#### Work task
Print out the full material below, exact in every line, with no images included.
Segment Open
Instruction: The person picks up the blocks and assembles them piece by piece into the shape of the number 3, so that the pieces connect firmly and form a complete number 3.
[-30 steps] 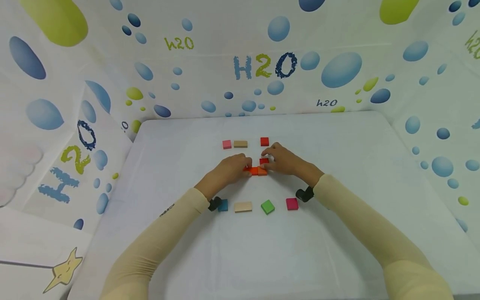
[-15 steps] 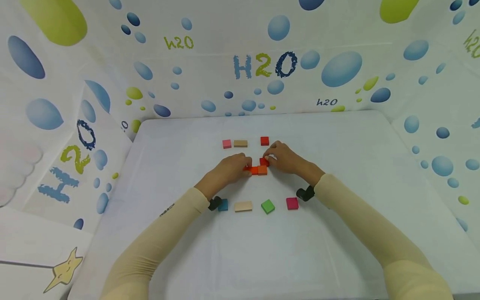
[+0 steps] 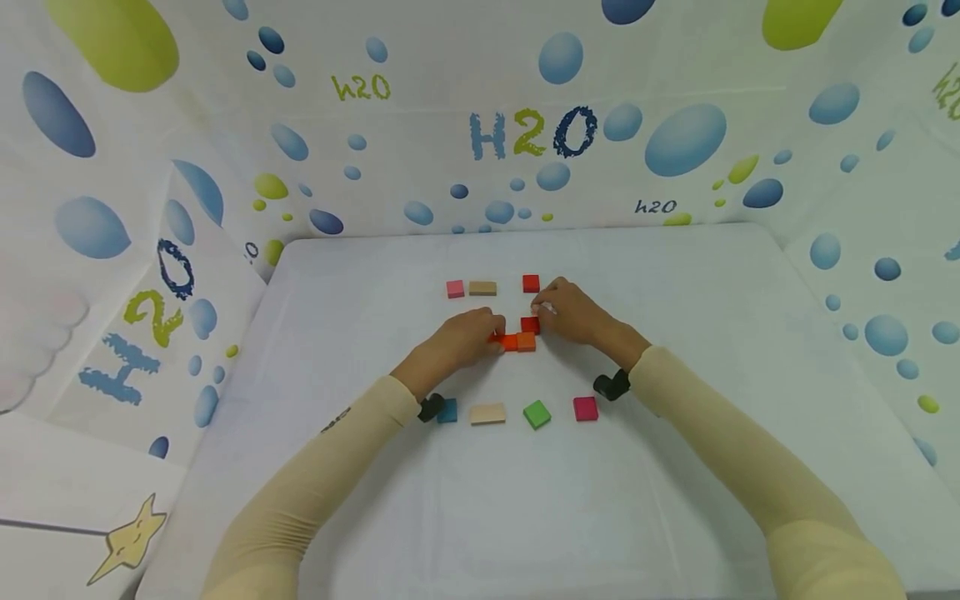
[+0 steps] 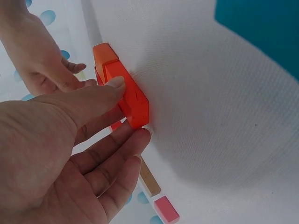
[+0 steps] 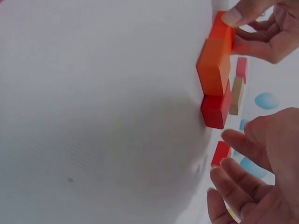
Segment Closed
#### Final answer
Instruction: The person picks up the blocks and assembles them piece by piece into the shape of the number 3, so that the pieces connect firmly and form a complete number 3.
[-30 steps] 
[-15 steps] 
[+0 steps] 
[+0 steps] 
[+0 steps] 

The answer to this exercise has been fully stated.